▶ _Task brief_
Filter the listing below, keeping only the lines with the word "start".

▶ _Material provided_
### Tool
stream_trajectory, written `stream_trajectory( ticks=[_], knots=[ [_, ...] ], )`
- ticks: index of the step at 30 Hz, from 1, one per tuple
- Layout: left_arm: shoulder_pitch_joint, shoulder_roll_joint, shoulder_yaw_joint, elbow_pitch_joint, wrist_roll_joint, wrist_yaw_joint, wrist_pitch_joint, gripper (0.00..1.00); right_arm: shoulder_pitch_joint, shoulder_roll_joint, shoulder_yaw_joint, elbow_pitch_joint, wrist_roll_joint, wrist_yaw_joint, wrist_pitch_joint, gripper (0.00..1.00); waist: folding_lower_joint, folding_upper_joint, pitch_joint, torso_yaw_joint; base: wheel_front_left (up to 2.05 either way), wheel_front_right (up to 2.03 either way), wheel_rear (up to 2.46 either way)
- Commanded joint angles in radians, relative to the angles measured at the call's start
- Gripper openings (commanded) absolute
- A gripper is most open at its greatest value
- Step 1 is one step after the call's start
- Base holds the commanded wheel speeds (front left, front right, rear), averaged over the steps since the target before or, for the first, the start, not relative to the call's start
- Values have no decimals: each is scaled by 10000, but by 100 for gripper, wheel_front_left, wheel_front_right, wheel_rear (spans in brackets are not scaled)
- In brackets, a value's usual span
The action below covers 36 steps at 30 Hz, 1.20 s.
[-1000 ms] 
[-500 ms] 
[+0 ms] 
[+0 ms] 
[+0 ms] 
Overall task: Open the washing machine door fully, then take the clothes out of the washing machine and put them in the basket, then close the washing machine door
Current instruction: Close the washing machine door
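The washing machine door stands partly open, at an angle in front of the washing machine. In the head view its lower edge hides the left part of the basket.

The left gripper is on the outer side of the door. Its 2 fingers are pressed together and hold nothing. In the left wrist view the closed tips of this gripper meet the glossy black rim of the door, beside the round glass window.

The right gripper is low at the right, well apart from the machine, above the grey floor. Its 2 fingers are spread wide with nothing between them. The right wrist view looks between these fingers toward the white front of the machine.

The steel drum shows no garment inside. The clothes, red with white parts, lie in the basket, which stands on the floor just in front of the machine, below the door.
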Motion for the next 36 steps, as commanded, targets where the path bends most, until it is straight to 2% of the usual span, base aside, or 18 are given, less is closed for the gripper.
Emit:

▶ _Task result_
- Commanded joint angles in radians, relative to the angles measured at the call's start
- Step 1 is one step after the call's start
- Base holds the commanded wheel speeds (front left, front right, rear), averaged over the steps since the target before or, for the first, the start, not relative to the call's start

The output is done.